• **RAW DATA**:
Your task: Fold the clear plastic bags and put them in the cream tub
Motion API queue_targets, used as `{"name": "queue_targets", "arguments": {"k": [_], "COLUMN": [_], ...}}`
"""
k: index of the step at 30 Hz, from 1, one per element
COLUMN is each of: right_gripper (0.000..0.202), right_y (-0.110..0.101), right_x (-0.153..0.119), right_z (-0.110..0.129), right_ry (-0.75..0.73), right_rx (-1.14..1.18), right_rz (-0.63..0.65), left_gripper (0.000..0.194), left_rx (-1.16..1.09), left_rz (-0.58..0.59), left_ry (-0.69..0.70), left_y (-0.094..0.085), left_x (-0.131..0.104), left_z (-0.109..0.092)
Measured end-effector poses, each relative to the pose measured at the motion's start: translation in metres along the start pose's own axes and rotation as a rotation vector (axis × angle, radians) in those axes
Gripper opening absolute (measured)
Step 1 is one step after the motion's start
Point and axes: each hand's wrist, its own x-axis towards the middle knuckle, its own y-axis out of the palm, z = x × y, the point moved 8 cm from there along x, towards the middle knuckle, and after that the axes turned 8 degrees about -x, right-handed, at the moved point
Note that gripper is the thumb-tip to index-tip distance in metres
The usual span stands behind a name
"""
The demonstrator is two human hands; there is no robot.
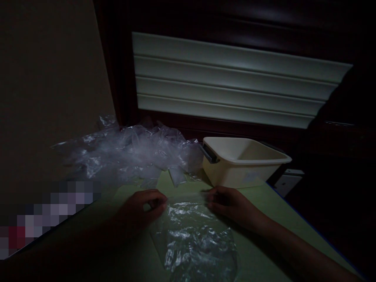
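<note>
A clear, crinkled plastic bag point(199, 239) lies on the green tabletop point(264, 203) in the lower middle of the head view. My left hand point(148, 205) pinches its far left corner between thumb and fingers. At the far right corner, my right hand point(225, 201) has its thumb and fingers closed on the bag's edge. The edge between the two hands is stretched roughly straight. Dim light leaves the fingertips hard to make out.
Beyond my hands at the left is a heap of clear plastic bags point(141, 150). A cream bin point(235, 172) with dark handles stands at the back right, with a white box point(288, 182) beside it. A slatted panel point(229, 82) rises behind.
</note>
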Motion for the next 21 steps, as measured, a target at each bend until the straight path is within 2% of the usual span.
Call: {"name": "queue_targets", "arguments": {"k": [6,13,21], "right_gripper": [0.014,0.005,0.009], "right_y": [-0.002,-0.005,-0.009], "right_x": [0.002,-0.001,-0.006], "right_z": [-0.004,0.007,0.013], "right_ry": [-0.026,-0.096,-0.155], "right_rx": [-0.062,-0.099,-0.19], "right_rz": [-0.022,0.008,-0.017], "left_gripper": [0.015,0.02,0.021], "left_rx": [0.0,-0.031,-0.002], "left_rz": [-0.023,0.002,0.051], "left_ry": [-0.004,0.004,0.076], "left_y": [-0.001,-0.002,-0.004], "left_x": [0.001,0.004,0.0], "left_z": [0.001,0.002,0.003]}}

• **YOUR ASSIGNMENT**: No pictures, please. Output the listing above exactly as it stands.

• **TASK OUTPUT**:
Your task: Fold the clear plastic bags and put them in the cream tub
Motion API queue_targets, used as `{"name": "queue_targets", "arguments": {"k": [_], "COLUMN": [_], ...}}`
"""
k: index of the step at 30 Hz, from 1, one per element
COLUMN is each of: right_gripper (0.000..0.202), right_y (-0.110..0.101), right_x (-0.153..0.119), right_z (-0.110..0.129), right_ry (-0.75..0.73), right_rx (-1.14..1.18), right_rz (-0.63..0.65), left_gripper (0.000..0.194), left_rx (-1.16..1.09), left_rz (-0.58..0.59), left_ry (-0.69..0.70), left_y (-0.094..0.085), left_x (-0.131..0.104), left_z (-0.109..0.092)
Measured end-effector poses, each relative to the pose measured at the motion's start: translation in metres along the start pose's own axes and rotation as a rotation vector (axis × angle, radians) in those axes
Gripper opening absolute (measured)
Step 1 is one step after the motion's start
Point and axes: each hand's wrist, its own x-axis towards the middle knuckle, its own y-axis out of the palm, z = x × y, the point moved 8 cm from there along x, towards the middle knuckle, and after that the axes turned 8 degrees about -x, right-handed, at the moved point
Note that gripper is the thumb-tip to index-tip distance in metres
The usual span stands behind a name
"""
The demonstrator is two human hands; there is no robot.
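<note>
A clear, crinkled plastic bag point(199, 239) lies on the green tabletop point(264, 203) in the lower middle of the head view. My left hand point(148, 205) pinches its far left corner between thumb and fingers. At the far right corner, my right hand point(225, 201) has its thumb and fingers closed on the bag's edge. The edge between the two hands is stretched roughly straight. Dim light leaves the fingertips hard to make out.
Beyond my hands at the left is a heap of clear plastic bags point(141, 150). A cream bin point(235, 172) with dark handles stands at the back right, with a white box point(288, 182) beside it. A slatted panel point(229, 82) rises behind.
</note>
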Motion for the next 21 steps, as measured, a target at each bend until the straight path is within 2% of the usual span.
Call: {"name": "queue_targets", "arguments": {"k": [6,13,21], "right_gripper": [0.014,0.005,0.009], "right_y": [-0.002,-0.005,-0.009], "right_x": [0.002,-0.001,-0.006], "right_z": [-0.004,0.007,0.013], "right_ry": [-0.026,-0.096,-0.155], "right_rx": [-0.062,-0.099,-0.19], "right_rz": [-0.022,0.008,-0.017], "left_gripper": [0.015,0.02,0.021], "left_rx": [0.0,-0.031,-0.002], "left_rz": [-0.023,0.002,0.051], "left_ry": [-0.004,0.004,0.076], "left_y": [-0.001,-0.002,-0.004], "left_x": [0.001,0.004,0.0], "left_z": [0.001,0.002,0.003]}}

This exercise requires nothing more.